Results You Can Expect
Pituitary tumors have excellent outcomes with 5-year survival rates of 97%. Surgical cure rates for microadenomas reach 80-90%. For macroadenomas, surgery effectively relieves pressure, improves vision, and controls hormone levels. Approximately 35% of patients with pre-operative pituitary dysfunction recover function after surgery. Without radiation therapy, regrowth rates range from 6-46%, while with radiation therapy, regrowth occurs in 0-36% of cases. Most patients achieve excellent long-term outcomes with appropriate treatment.
Craniopharyngiomas treated with complete surgical resection have recurrence-free survival of 79% at 10-20 years. Subtotal resection followed by radiotherapy achieves 67% recurrence-free survival at 10-20 years. Overall good outcome rates reach 60.3% with mean follow-up of 10 years. Recurrence is the most common complication, with 20-30% of patients experiencing recurrence within five years after initial treatment. Reoperation can be curative, especially for solid tumor recurrences.

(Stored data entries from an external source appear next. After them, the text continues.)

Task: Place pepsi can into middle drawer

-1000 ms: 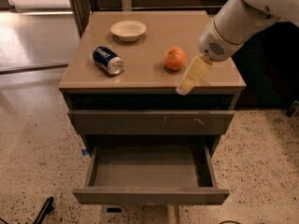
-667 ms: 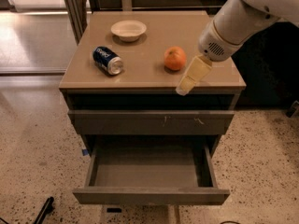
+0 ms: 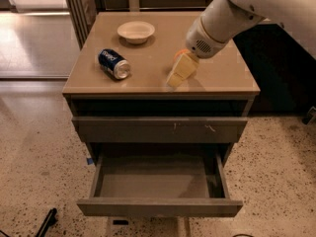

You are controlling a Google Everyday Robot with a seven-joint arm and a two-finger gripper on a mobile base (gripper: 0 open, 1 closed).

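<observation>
Gripper [image 3: 180,73] has shifted left toward pepsi can [image 3: 114,63] on table [image 3: 222,78], holding nothing, jaw gap unreadable; middle drawer [image 3: 158,207] open.

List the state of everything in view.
Can: lying on its side.
Bowl: upright, empty.
Orange: mostly hidden behind the tool.
Tool: low over the cabinet top, right of the can.
Middle drawer: pulled open, empty.
Scuffed drawer: closed.
</observation>
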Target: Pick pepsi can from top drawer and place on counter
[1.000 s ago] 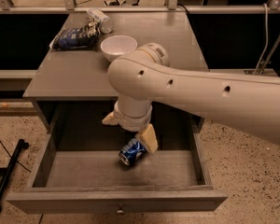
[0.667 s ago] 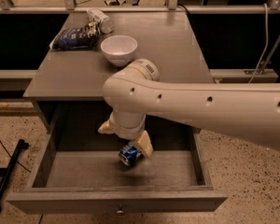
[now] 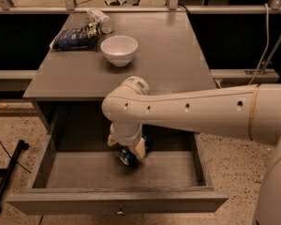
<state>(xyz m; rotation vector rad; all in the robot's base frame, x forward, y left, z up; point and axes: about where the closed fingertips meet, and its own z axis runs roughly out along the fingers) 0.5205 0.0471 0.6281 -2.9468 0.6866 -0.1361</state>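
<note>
The pepsi can (image 3: 127, 157), small and blue with a silver end, lies tilted in the middle of the open top drawer (image 3: 117, 203). My gripper (image 3: 128, 146) reaches down into the drawer from the large white arm. Its two cream fingers (image 3: 140, 149) sit on either side of the can's upper part and are closed against it. The can's top is hidden by the gripper. The counter (image 3: 168, 64) is the grey cabinet top just behind the drawer.
A white bowl (image 3: 119, 49) stands on the counter's left half. A dark blue snack bag (image 3: 76, 36) and a lying bottle (image 3: 100, 20) are at its back left corner. A black stand foot (image 3: 7, 177) rests on the floor at left.
The arm has swung lower and left, further into the drawer. The fingers have drawn closer together around the can. The can has stayed in nearly the same spot.
</note>
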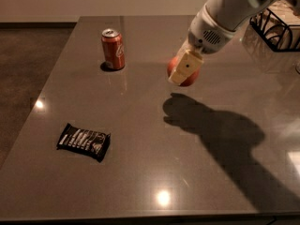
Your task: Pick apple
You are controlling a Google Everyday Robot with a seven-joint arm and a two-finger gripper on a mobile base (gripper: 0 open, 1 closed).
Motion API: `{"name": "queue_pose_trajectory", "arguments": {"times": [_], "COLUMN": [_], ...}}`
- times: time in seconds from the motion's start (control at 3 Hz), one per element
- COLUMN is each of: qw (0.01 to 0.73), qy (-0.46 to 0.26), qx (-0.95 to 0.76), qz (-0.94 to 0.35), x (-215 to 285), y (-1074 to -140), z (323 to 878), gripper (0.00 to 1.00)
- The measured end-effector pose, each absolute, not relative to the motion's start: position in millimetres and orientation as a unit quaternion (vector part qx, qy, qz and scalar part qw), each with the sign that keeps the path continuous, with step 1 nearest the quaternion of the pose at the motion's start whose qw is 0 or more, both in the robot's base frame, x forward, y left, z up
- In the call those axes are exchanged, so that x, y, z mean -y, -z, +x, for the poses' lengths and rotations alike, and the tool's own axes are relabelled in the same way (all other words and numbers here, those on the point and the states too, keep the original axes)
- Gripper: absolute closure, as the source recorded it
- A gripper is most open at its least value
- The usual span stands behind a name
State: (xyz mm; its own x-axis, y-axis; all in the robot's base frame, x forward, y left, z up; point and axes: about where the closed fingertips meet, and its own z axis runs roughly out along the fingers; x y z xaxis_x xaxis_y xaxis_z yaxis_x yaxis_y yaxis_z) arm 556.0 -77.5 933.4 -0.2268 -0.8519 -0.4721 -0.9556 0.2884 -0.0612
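Note:
The red-orange apple (176,67) is held in my gripper (183,71), lifted above the dark table (140,172); its shadow falls on the table below and to the right. A cream-coloured finger (183,67) covers the front of the apple, so only its left edge and lower right edge show. The white arm reaches in from the upper right.
A red-orange soda can (113,49) stands upright at the back left of the table. A black snack packet (84,141) lies flat at the front left. A black wire basket (278,28) sits at the far right edge.

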Motion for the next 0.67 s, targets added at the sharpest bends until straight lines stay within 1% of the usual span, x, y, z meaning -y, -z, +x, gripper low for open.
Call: {"name": "queue_pose_trajectory", "arguments": {"times": [0.33, 0.67], "qw": [0.229, 0.233], "qy": [-0.134, -0.134], "qx": [-0.756, -0.755], "qz": [-0.598, -0.598], "x": [73.5, 72.0], "y": [-967.0, -970.2], "z": [552.5, 553.4], "gripper": [1.0, 1.0]}}
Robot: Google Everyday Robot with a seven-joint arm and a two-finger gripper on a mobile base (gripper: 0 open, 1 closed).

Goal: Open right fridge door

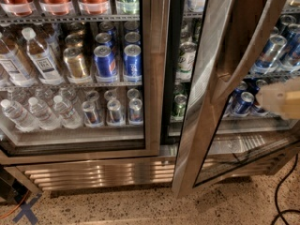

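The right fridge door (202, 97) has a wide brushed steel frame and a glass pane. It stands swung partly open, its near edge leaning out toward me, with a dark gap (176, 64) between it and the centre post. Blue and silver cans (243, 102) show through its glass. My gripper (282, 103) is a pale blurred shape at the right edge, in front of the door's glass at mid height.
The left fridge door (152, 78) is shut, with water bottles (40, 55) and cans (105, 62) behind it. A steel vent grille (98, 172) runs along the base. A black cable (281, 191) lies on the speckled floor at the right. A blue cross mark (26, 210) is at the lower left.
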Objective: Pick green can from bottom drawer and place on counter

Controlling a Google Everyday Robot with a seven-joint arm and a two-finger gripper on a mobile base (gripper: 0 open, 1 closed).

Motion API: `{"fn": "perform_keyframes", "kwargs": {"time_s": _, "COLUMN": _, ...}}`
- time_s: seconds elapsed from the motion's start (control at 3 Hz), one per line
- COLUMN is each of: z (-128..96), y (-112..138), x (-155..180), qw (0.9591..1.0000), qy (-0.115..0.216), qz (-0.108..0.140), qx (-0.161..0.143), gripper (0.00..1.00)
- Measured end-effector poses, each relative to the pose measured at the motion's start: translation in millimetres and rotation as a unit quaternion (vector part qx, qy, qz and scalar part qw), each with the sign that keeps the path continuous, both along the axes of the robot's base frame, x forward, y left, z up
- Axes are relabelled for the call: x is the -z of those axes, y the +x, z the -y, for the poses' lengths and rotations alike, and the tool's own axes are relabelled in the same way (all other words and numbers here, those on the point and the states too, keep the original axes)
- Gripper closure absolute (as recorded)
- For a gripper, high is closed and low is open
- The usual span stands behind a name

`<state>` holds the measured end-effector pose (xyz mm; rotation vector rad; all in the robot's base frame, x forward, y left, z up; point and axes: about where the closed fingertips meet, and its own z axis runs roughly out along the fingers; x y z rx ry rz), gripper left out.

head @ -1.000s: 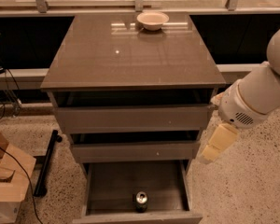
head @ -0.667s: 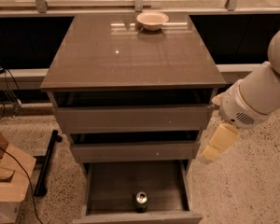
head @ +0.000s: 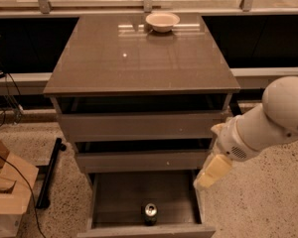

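The green can (head: 150,212) stands upright near the front of the open bottom drawer (head: 114,202), its silver top facing up. My gripper (head: 212,171) hangs at the end of the white arm (head: 268,125), just beyond the drawer's right edge. It is above and to the right of the can and holds nothing that I can see. The counter (head: 139,58) is the glossy grey-brown top of the cabinet, above the drawers.
A pale round bowl (head: 162,21) sits at the counter's far edge. The two upper drawers (head: 139,128) are slightly pulled out. A cardboard box (head: 7,192) and a dark pole (head: 50,170) lie on the floor at the left.
My arm has moved down and to the left, bringing the gripper closer to the drawer's right edge. The can and the drawers have not moved.
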<state>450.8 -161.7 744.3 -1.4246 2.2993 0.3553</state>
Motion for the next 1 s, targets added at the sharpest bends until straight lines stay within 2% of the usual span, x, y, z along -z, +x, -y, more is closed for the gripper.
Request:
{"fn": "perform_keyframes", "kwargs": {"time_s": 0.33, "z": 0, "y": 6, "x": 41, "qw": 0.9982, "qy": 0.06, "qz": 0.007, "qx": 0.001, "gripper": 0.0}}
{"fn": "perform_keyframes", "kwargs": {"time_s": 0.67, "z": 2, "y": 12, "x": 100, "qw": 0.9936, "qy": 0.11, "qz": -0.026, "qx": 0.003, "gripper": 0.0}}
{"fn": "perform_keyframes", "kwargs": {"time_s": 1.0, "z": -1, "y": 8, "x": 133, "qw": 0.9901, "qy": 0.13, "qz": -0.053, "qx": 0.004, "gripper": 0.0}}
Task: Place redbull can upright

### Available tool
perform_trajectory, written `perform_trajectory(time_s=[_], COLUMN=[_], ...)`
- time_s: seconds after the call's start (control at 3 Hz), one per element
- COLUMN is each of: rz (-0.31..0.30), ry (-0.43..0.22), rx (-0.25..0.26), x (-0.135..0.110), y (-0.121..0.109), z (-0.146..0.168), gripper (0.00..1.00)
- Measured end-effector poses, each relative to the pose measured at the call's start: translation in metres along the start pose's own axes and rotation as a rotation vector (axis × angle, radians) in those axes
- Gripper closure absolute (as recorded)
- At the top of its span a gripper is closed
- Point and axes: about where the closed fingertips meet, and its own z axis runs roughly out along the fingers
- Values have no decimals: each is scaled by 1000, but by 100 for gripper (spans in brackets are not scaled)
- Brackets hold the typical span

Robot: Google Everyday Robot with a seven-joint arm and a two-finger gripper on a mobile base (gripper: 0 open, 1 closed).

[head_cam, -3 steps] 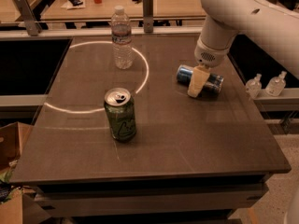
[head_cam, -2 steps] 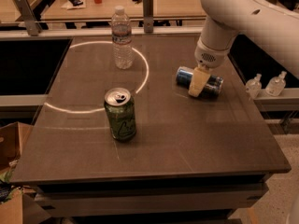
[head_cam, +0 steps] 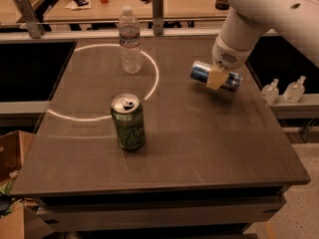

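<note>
Dark brown tabletop (head_cam: 199,148) fills most of your view, with a thin white ring (head_cam: 154,76) marked across its far left part and a long wooden bench (head_cam: 194,4) running along behind it. You'll find the gripper (head_cam: 218,77) over the far right area of the table, at the end of the white arm (head_cam: 269,9) that comes in from the upper right corner. Its fingers are clamped around the redbull can (head_cam: 200,71): one tan finger pad (head_cam: 216,78) crosses the front of the can's middle, and the blue-and-silver body sticks out to either side of it. The can is on its side, its long axis roughly level and running left to right, with the left end a touch higher; you cannot tell whether it touches the surface or hangs just above it. Well apart from it, toward the near left, a green can (head_cam: 128,122) stands upright with its opened top showing, right by the near edge of the ring. A clear water bottle (head_cam: 130,40) stands upright inside the ring at the far side. Off the table's right edge, two small clear bottles (head_cam: 284,90) sit on a ledge, and a cardboard box (head_cam: 10,153) shows at the lower left.
</note>
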Motion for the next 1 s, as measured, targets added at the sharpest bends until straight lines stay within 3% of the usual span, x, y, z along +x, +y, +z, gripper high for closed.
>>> perform_trajectory(time_s=[0.33,0.67,1.0], rz=[-72,-97,-76], ry=[-216,-410,-639], rx=[32,16,-66], x=[-13,-12,-6], y=[9,10,12], z=[-49,-79,-78], gripper=[100,100,100])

Why Choose The Brain and Spine Centre
Led by Dr. Muhammad Aqeel Natt, specialist neurosurgeon with extensive expertise in pituitary tumor surgery, craniopharyngioma management, and complex skull base surgery. Access to advanced imaging including high-field MRI for precise diagnosis and surgical planning. Minimally invasive transsphenoidal surgical techniques for optimal outcomes and faster recovery. Multidisciplinary team approach coordinating neurosurgery, endocrinology, neuro-oncology, radiation oncology, and ophthalmology. Convenient location at Farooq Hospital, West Wood Branch, Lahore with state-of-the-art operating and endocrine care capabilities.
Cost of Glioma Treatment
Costs vary with tumor type, size, surgical approach, need for radiation therapy, hormone replacement requirements, and duration of follow-up care. Personalized estimates provided after consultation and imaging evaluation.